:: Data
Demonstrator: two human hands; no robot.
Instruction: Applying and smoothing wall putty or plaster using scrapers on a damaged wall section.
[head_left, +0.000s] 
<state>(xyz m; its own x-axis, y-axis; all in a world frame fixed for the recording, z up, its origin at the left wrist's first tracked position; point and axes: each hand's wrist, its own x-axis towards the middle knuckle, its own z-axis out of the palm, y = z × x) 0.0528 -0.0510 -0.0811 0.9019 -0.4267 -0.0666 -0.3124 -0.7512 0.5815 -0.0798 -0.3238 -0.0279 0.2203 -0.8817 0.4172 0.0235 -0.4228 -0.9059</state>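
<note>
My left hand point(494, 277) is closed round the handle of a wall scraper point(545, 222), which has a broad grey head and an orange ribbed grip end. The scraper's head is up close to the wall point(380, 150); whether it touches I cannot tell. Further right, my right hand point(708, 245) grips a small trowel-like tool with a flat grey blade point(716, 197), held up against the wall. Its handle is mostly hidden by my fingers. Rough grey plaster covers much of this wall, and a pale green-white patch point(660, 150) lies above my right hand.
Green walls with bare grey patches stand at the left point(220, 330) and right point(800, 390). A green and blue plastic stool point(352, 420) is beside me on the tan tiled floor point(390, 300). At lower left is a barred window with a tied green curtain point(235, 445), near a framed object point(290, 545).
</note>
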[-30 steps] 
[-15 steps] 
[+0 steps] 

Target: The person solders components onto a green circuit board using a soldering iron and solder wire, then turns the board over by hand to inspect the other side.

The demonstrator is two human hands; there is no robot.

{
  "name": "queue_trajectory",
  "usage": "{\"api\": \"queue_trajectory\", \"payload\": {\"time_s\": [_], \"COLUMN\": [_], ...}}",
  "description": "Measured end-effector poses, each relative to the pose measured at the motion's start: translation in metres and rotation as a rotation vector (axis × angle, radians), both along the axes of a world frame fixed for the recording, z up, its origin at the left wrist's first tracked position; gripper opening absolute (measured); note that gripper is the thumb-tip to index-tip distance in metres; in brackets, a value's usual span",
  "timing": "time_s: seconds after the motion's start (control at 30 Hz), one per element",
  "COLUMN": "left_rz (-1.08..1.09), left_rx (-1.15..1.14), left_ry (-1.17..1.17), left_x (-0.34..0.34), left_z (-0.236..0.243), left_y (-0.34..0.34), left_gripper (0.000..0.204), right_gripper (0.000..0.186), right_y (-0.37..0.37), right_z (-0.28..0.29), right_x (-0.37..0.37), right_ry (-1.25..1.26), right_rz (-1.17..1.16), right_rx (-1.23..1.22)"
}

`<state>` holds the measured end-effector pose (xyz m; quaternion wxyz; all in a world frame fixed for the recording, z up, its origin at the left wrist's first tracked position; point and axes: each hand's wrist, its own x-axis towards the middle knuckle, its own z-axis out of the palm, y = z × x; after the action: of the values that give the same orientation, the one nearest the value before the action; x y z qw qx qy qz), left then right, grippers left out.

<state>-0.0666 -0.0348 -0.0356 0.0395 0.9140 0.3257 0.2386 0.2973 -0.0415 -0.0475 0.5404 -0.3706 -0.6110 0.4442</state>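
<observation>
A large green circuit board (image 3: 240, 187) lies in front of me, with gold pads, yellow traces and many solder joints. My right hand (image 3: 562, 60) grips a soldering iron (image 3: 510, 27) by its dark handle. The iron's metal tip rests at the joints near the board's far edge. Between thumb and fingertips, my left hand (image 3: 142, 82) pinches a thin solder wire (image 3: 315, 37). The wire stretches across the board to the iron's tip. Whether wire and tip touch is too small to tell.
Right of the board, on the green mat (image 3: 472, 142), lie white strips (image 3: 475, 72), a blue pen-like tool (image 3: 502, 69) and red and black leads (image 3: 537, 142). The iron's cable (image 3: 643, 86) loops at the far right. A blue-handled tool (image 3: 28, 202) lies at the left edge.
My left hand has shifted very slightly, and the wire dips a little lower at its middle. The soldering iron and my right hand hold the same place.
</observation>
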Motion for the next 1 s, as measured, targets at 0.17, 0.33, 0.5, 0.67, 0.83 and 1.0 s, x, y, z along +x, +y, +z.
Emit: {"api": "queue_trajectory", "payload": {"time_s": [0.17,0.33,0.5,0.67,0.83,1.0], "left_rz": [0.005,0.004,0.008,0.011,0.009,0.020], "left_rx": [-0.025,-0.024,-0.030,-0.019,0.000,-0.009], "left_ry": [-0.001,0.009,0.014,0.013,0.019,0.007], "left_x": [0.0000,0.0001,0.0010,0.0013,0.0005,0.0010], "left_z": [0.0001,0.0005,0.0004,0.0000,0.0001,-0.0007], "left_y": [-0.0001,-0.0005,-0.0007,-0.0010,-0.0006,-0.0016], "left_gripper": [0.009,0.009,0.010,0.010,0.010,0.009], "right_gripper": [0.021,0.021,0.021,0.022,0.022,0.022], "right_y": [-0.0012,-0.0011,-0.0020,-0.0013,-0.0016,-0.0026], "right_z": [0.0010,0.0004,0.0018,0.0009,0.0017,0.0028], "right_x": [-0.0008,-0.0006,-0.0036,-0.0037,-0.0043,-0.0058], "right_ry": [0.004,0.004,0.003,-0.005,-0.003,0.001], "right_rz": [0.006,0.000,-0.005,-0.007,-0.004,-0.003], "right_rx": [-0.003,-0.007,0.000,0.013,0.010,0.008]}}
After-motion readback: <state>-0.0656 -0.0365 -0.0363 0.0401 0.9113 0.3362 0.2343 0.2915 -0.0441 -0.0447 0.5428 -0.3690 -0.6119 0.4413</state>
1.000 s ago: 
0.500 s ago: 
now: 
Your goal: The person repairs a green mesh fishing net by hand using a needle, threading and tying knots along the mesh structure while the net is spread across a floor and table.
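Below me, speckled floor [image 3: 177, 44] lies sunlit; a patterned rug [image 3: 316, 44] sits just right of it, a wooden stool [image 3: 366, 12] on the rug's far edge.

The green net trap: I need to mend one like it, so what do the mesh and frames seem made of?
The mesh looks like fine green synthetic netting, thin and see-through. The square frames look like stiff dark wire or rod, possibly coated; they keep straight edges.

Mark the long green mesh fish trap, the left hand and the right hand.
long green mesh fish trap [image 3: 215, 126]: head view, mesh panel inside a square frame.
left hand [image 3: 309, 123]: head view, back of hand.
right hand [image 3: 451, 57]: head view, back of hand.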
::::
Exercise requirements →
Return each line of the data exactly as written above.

Your solution →
Demonstrator: two human hands; no robot.
Instruction: Applying and smoothing wall putty or plaster using scrapers on a damaged wall section.
[head_left, +0.000s] 
<state>(xyz m; its own x-axis, y-axis; all in a world frame fixed for the recording, z up, its origin at the left wrist's first tracked position; point and axes: each hand's wrist, its own x-axis towards the middle knuckle, its own z-axis out of the palm, y = z × x) 0.0528 -0.0510 -0.0811 0.9019 -0.4267 -0.0666 -0.3124 -0.7512 0.5815 -0.0798 -0.3238 -0.0279 0.2203 -0.8817 0.4172 0.0235 -0.4228 -0.9059</state>
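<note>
My left hand point(494, 277) is closed round the handle of a wall scraper point(545, 222), which has a broad grey head and an orange ribbed grip end. The scraper's head is up close to the wall point(380, 150); whether it touches I cannot tell. Further right, my right hand point(708, 245) grips a small trowel-like tool with a flat grey blade point(716, 197), held up against the wall. Its handle is mostly hidden by my fingers. Rough grey plaster covers much of this wall, and a pale green-white patch point(660, 150) lies above my right hand.
Green walls with bare grey patches stand at the left point(220, 330) and right point(800, 390). A green and blue plastic stool point(352, 420) is beside me on the tan tiled floor point(390, 300). At lower left is a barred window with a tied green curtain point(235, 445), near a framed object point(290, 545).
</note>
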[-30 steps] 
[-15 steps] 
[+0 steps] 

Target: The person solders components onto a green circuit board using a soldering iron and solder wire, then turns the board over by hand to inspect the other side.

The demonstrator is two human hands; there is no robot.

{
  "name": "queue_trajectory",
  "usage": "{\"api\": \"queue_trajectory\", \"payload\": {\"time_s\": [_], \"COLUMN\": [_], ...}}",
  "description": "Measured end-effector poses, each relative to the pose measured at the motion's start: translation in metres and rotation as a rotation vector (axis × angle, radians), both along the axes of a world frame fixed for the recording, z up, its origin at the left wrist's first tracked position; gripper opening absolute (measured); note that gripper is the thumb-tip to index-tip distance in metres; in brackets, a value's usual span",
  "timing": "time_s: seconds after the motion's start (control at 30 Hz), one per element",
  "COLUMN": "left_rz (-1.08..1.09), left_rx (-1.15..1.14), left_ry (-1.17..1.17), left_x (-0.34..0.34), left_z (-0.236..0.243), left_y (-0.34..0.34), left_gripper (0.000..0.204), right_gripper (0.000..0.186), right_y (-0.37..0.37), right_z (-0.28..0.29), right_x (-0.37..0.37), right_ry (-1.25..1.26), right_rz (-1.17..1.16), right_rx (-1.23..1.22)"
}

`<state>` holds the measured end-effector pose (xyz m; quaternion wxyz; all in a world frame fixed for the recording, z up, its origin at the left wrist's first tracked position; point and axes: each hand's wrist, its own x-axis towards the middle knuckle, its own z-axis out of the palm, y = z × x; after the action: of the values that give the same orientation, the one nearest the value before the action; x y z qw qx qy qz), left then right, grippers left out.

<state>-0.0666 -0.0348 -0.0356 0.0395 0.9140 0.3257 0.2386 0.2973 -0.0415 -0.0475 0.5404 -0.3706 -0.6110 0.4442</state>
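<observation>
A large green circuit board (image 3: 240, 187) lies in front of me, with gold pads, yellow traces and many solder joints. My right hand (image 3: 562, 60) grips a soldering iron (image 3: 510, 27) by its dark handle. The iron's metal tip rests at the joints near the board's far edge. Between thumb and fingertips, my left hand (image 3: 142, 82) pinches a thin solder wire (image 3: 315, 37). The wire stretches across the board to the iron's tip. Whether wire and tip touch is too small to tell.
Right of the board, on the green mat (image 3: 472, 142), lie white strips (image 3: 475, 72), a blue pen-like tool (image 3: 502, 69) and red and black leads (image 3: 537, 142). The iron's cable (image 3: 643, 86) loops at the far right. A blue-handled tool (image 3: 28, 202) lies at the left edge.
My left hand has shifted very slightly, and the wire dips a little lower at its middle. The soldering iron and my right hand hold the same place.
</observation>
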Motion for the next 1 s, as measured, targets at 0.17, 0.33, 0.5, 0.67, 0.83 and 1.0 s, x, y, z along +x, +y, +z.
Emit: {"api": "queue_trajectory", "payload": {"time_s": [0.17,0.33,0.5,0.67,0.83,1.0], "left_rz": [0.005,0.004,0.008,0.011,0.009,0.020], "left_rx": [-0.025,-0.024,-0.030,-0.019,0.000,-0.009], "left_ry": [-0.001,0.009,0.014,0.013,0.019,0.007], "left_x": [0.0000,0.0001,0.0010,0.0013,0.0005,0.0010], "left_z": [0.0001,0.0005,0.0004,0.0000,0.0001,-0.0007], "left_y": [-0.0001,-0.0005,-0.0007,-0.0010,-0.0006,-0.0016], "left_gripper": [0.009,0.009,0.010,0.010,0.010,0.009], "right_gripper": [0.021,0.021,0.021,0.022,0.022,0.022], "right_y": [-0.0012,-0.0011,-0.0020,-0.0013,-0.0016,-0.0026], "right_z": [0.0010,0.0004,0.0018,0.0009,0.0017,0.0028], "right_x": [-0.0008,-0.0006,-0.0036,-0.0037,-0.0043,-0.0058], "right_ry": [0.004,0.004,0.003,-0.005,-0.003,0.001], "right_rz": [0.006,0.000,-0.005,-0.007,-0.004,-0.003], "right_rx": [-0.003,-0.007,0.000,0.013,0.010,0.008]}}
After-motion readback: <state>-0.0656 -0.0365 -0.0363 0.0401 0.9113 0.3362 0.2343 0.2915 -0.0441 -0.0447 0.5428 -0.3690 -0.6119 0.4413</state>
1.000 s ago: 
0.500 s ago: 
now: 
Your goal: The person repairs a green mesh fishing net by hand using a needle, threading and tying knots along the mesh structure while the net is spread across a floor and table.
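Below me, speckled floor [image 3: 177, 44] lies sunlit; a patterned rug [image 3: 316, 44] sits just right of it, a wooden stool [image 3: 366, 12] on the rug's far edge.

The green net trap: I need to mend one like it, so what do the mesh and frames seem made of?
The mesh looks like fine green synthetic netting, thin and see-through. The square frames look like stiff dark wire or rod, possibly coated; they keep straight edges.

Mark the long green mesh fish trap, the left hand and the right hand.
long green mesh fish trap [image 3: 215, 126]: head view, mesh panel inside a square frame.
left hand [image 3: 309, 123]: head view, back of hand.
right hand [image 3: 451, 57]: head view, back of hand.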

The output for this exercise is complete.